There’s a good chance that your family has some kind of tradition when it comes to the movies you watch around the holidays. It might be children’s classics, like Charlie Brown or How the Grinch Stole Christmas.
It might be modern favorites like Christmas Vacation or A Christmas Story, or maybe you just love marathoning every Hallmark Christmas movie they can throw at you in the span of two months.
If you’re like my family, you enjoy mixing in an oldie or two, like White Christmas, Holiday Inn, Meet Me in St. Louis, and yes, It’s a Wonderful Life.
The story of George Bailey’s descent into despair and subsequent triumph over the certainty that everyone would be better off without him has become a tradition for many, and I don’t know about you, but that heartwarming ending gets me every single time.
It’s a little surprising to learn, then, that audiences originally panned the film so hard that it was considered a complete box office flop – this despite Academy Award magnet Frank Capra at the helm and America’s beloved everyman, James Stewart, in the starring role.
None of that mattered to audiences in 1946, and the flop was so bad that it killed Liberty Films, Capra’s production company.
Frank Capra had made a name for himself in the 1930s with hits like It Happened One Night and Mr. Smith Goes to Washington. He took a break during the war to produce propaganda films for the government, but in 1946 he was ready to jump back into producing films about the thing he loved most – freedom.
Liberty Films was born, and they decided their first film would be an adaptation of a short story titled The Greatest Gift (alternate title: The Man Who Was Never Born).
It was, of course, It’s a Wonderful Life, and with a $2 million budget, it was a huge risk.
The production process was fraught with drama. There were script rewrites, a bloated shooting schedule, and they have trouble keeping crew, all of which meant most of the budget was gone before filming even wrapped.
It’s a Wonderful Life released just after The Best Years of Our Lives, and it soon became clear that audiences and critics alike preferred the hard-hitting drama of the latter to the message of hope and the worth of simple values espoused by Capra and Co.
The Best Years of Our Lives won awards, it won the box office, and everyone forgot It’s a Wonderful Life ever existed. Capra sold his Liberty Films to Paramount and he only directed 5 more films in his career (none of which achieved what his pre-war movies did).

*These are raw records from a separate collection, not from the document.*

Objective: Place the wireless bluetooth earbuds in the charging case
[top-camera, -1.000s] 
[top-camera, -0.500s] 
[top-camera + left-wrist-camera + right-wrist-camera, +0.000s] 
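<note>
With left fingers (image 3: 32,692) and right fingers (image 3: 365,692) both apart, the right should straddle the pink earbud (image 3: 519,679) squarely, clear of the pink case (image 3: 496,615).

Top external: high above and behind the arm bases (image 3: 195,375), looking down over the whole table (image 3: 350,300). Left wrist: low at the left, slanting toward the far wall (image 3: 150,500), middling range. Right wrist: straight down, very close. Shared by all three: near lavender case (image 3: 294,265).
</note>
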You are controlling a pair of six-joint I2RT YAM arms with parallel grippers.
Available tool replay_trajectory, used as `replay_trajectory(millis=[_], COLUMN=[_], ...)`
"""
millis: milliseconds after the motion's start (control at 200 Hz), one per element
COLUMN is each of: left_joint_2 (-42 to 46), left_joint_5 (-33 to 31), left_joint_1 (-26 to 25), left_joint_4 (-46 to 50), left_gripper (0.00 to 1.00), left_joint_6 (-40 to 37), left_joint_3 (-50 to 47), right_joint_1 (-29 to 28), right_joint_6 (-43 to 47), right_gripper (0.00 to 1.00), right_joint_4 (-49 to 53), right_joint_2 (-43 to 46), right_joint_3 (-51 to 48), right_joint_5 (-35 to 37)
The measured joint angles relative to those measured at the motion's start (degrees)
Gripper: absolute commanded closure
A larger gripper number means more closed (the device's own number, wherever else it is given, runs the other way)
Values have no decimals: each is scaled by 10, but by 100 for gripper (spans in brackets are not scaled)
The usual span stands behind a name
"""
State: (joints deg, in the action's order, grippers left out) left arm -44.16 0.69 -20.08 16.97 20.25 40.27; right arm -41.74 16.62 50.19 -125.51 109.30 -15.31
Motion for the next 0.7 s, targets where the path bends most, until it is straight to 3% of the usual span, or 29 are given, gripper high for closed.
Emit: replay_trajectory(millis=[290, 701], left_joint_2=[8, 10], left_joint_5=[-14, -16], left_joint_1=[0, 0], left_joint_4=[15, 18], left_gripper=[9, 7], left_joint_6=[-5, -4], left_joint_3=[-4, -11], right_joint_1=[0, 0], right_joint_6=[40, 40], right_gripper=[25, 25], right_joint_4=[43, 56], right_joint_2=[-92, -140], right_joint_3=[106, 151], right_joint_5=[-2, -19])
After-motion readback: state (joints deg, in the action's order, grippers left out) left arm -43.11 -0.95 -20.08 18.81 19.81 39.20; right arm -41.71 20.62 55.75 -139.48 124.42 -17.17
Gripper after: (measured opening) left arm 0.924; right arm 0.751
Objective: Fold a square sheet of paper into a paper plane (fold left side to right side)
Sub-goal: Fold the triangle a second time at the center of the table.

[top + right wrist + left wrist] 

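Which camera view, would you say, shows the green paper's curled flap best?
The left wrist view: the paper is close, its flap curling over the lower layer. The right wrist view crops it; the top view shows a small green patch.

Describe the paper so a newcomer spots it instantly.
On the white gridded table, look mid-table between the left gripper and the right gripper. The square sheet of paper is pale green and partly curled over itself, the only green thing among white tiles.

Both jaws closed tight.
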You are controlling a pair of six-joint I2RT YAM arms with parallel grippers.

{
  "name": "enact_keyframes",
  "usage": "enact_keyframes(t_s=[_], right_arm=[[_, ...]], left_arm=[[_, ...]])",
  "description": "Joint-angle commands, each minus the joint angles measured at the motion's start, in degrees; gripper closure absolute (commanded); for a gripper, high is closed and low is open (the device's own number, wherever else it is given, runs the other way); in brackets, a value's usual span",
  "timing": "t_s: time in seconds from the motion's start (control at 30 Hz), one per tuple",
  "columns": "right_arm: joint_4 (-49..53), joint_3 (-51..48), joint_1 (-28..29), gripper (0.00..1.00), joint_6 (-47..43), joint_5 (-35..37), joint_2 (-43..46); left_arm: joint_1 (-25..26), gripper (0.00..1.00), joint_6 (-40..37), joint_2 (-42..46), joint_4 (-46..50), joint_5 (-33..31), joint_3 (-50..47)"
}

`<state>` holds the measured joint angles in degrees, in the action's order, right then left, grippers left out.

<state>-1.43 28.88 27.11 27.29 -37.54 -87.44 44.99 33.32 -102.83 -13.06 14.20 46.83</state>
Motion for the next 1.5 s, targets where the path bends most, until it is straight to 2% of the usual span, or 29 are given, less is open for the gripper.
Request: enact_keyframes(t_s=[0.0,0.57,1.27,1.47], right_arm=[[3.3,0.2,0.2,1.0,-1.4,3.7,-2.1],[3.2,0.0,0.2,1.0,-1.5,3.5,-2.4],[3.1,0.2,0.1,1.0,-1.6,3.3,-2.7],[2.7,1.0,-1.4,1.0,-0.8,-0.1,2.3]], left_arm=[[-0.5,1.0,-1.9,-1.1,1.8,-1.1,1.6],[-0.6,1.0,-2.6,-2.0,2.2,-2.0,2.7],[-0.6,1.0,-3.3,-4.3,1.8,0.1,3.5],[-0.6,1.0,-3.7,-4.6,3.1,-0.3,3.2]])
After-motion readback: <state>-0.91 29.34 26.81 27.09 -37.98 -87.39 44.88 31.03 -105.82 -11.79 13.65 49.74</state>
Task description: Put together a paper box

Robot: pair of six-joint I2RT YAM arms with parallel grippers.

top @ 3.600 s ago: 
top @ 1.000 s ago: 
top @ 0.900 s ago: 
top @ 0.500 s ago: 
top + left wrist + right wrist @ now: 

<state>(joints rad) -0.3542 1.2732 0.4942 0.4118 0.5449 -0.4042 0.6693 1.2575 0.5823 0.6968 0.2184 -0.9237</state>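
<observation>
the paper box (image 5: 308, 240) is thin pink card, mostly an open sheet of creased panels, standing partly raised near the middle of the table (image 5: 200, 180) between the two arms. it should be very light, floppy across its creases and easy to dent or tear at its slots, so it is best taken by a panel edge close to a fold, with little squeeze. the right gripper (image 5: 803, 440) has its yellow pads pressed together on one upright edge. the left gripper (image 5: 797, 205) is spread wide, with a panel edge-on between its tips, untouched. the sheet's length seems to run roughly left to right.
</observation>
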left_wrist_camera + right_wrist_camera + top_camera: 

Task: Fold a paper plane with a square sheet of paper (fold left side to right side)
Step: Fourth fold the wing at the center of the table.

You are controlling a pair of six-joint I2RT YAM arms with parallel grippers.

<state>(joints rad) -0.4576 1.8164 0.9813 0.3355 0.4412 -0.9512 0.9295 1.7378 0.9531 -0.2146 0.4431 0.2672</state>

In 1974, though, a clerical error resurrected It’s a Wonderful Life from certain death on a dusty shelf.
The woman who owned the film’s copyright forgot to file for a renewal, and the movie entered public domain. Any television station could air the movie as often as they liked without paying a cent – and as you may have realized, networks aren’t shy about roping in viewers with – to quote Mr. Potter – “sentimental hogwash.”
People who were experiencing life after WWII wanted nothing to do with the sweet nostalgia of the film, but it turns out that audiences 30 years later had a strange sort of yearning for those days.
The Wall Street Journal spoke with Capra about the film’s revival after it was clear it was going to stick.
“It’s the damnedest thing I’ve ever seen.
The film has a life of its own now and I can look at it like I had nothing to do with it.
I’m like a parent whose kid grows up to be president.
I’m proud…but it’s the kid who did the work. I didn’t even think of it as a Christmas story when I first ran across it. I just liked the idea.”
In 1993, the Supreme Court ruled that Republic Pictures, the film’s original copyright owner, could regain ownership of the movie. What that means is that now NBC is the only one who is allowed to show it, and they manage to show some restraint – they typically air it once or twice during the holidays.
So, there you have it. Proof that you really never can predict success, and there are no bad stories – sometimes you just have to wait 30 or so years to find the right audience.